Lebih lanjut, ditemukan pula kejanggalan lain, yakni adanya perbedaan antara nama penerima yang tercatat dan orang yang menerima uang bantuan secara langsung. Hal ini disorot sebagai tindakan yang berpotensi masuk dalam ranah pidana.
Ironisnya, dalam berkas dokumen ditemukan berita acara Musyawarah Nagari Khusus yang ditandatangani oleh Eldiman selaku Ketua BPRN dan Wali Nagari Elmas Dafri. Namun, menurut penelusuran BPRN, musyawarah tersebut fiktif karena tidak pernah dilaksanakan. Tidak ada undangan, absensi, dokumentasi foto, ataupun bukti pelaksanaan lainnya.
Sekretaris BPRN, Mardasni, menyatakan bahwa sesuai saran dari Ombudsman RI, akan dilaksanakan musyawarah nagari ulang untuk menyelesaikan dua pokok perkara. Pertama, menentukan ulang penerima bantuan RTLH secara adil. Kedua, mengembalikan enam nama yang dicoret dari daftar penerima BLT ke dalam daftar resmi. Seluruh penerima bantuan akan diverifikasi ulang dan diumumkan secara terbuka di ruang publik.

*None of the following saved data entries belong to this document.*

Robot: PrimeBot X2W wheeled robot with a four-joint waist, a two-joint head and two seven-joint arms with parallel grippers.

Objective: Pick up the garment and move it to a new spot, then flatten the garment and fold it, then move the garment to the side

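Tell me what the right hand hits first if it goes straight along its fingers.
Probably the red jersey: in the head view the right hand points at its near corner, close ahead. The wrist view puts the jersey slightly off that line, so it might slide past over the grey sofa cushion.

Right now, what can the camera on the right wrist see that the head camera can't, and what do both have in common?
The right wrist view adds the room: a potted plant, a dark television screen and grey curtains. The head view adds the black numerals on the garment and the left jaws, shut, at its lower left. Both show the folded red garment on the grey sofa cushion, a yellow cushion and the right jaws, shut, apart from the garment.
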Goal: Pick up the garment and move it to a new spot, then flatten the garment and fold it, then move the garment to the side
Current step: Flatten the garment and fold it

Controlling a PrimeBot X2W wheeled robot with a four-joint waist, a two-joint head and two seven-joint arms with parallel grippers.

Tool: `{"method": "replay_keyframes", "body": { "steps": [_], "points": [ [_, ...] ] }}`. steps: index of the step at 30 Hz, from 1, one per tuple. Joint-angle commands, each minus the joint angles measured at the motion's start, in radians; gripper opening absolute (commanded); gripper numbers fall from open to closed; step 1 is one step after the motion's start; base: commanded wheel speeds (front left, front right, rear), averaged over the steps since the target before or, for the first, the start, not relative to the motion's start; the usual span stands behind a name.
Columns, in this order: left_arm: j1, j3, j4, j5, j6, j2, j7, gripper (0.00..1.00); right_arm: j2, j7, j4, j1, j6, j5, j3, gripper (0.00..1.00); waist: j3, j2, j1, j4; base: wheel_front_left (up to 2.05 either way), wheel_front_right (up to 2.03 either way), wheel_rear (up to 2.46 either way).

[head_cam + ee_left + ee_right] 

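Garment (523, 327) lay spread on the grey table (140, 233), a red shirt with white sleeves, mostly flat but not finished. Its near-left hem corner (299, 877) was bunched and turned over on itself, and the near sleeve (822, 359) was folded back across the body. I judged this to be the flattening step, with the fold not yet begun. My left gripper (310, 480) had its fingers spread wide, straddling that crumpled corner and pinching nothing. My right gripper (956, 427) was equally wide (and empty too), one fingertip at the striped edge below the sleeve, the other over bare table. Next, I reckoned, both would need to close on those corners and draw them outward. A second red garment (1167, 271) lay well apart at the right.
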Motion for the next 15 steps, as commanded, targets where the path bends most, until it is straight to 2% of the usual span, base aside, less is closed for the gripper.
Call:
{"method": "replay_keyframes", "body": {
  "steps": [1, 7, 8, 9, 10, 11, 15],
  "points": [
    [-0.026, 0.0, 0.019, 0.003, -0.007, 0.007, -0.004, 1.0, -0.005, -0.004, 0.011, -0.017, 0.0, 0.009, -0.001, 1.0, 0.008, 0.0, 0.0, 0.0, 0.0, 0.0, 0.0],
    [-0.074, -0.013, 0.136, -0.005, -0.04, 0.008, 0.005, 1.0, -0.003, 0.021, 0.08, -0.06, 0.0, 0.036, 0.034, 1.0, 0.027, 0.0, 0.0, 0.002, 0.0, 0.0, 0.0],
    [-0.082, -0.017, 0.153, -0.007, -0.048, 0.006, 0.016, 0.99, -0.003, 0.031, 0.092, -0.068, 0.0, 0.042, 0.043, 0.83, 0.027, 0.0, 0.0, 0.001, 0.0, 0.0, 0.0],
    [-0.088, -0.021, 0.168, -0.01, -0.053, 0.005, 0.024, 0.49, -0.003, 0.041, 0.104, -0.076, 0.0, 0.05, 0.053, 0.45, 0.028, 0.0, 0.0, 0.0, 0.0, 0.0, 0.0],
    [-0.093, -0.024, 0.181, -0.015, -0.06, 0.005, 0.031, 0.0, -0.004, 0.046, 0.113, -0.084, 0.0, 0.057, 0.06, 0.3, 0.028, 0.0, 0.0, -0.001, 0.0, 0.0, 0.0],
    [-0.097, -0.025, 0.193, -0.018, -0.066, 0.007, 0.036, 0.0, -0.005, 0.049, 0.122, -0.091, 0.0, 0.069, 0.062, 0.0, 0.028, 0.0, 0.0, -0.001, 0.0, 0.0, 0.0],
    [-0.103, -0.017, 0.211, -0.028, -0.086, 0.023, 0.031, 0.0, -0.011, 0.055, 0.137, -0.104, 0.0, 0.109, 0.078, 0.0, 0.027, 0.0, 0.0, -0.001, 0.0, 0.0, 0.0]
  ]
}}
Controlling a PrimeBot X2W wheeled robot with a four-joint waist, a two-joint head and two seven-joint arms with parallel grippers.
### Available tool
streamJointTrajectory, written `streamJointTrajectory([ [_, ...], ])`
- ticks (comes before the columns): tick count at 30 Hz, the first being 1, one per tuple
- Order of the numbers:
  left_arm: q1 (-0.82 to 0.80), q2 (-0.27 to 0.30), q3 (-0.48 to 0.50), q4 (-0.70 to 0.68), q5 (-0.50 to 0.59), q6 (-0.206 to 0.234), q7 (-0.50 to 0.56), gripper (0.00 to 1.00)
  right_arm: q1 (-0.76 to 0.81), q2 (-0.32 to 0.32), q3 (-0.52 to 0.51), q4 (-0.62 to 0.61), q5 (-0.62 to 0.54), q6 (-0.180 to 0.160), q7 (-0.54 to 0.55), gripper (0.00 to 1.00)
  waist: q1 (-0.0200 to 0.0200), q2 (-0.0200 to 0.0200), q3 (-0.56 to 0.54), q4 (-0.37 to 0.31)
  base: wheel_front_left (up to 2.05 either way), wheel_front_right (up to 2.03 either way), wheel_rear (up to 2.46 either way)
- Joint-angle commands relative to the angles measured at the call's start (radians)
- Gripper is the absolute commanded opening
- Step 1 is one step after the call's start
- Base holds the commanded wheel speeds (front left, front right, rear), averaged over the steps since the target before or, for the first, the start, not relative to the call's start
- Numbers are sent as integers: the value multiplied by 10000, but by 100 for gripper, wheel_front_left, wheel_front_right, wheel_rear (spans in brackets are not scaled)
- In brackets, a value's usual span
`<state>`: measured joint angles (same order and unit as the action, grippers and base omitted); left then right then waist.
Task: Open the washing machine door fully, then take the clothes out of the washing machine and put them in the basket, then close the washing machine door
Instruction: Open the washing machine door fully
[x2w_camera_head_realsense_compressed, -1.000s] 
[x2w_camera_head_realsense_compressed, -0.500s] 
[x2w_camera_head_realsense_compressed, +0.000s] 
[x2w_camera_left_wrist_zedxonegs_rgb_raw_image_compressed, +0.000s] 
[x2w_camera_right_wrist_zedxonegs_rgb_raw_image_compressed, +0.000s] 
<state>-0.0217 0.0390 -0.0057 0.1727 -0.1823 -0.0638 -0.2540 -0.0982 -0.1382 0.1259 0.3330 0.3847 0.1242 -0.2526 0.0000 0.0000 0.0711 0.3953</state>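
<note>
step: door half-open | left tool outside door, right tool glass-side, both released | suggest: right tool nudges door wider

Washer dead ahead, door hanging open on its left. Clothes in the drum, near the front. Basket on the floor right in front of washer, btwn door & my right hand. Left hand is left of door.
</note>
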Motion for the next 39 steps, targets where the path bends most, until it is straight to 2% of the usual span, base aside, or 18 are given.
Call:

“Kalau bantuan RTLH yang sudah diberikan oleh wali nagari ternyata bermasalah, itu jadi tanggung jawab pribadi Elmas Dafri. Karena keputusan itu tidak sah dan bisa berimplikasi hukum, termasuk diperiksa oleh BPK karena dananya berasal dari APBN,” ujar Mardasni.
Sebelum pemeriksaan dari Inspektorat, anggota BPRN juga telah dimintai keterangan oleh pihak Kejaksaan terkait pengelolaan dana Badan Usaha Milik Nagari (BUMNag), kerja sama pembangunan, dana desa, hingga bantuan dari perantau dan sumbangan untuk warga sakit yang diduga disalurkan melalui rekening pribadi Wali Nagari.
BPRN juga telah meminta rekening koran BUMNag dari Bank Nagari Tanah Datar untuk mempelajari aliran keuangan.
Total, terdapat 13 laporan masyarakat yang telah disampaikan ke berbagai lembaga seperti Inspektorat, Kejaksaan, dan Ombudsman. Semua laporan tersebut, menurut BPRN, sah dan tidak direkayasa. Namun, laporan-laporan itu sebelumnya tidak pernah ditindaklanjuti oleh Ketua BPRN Eldiman.
“Kami siap memberikan keterangan lengkap kepada aparat penegak hukum dan Ombudsman. Dana desa adalah milik rakyat, bukan milik wali nagari,” tegas Mardasni. (rob)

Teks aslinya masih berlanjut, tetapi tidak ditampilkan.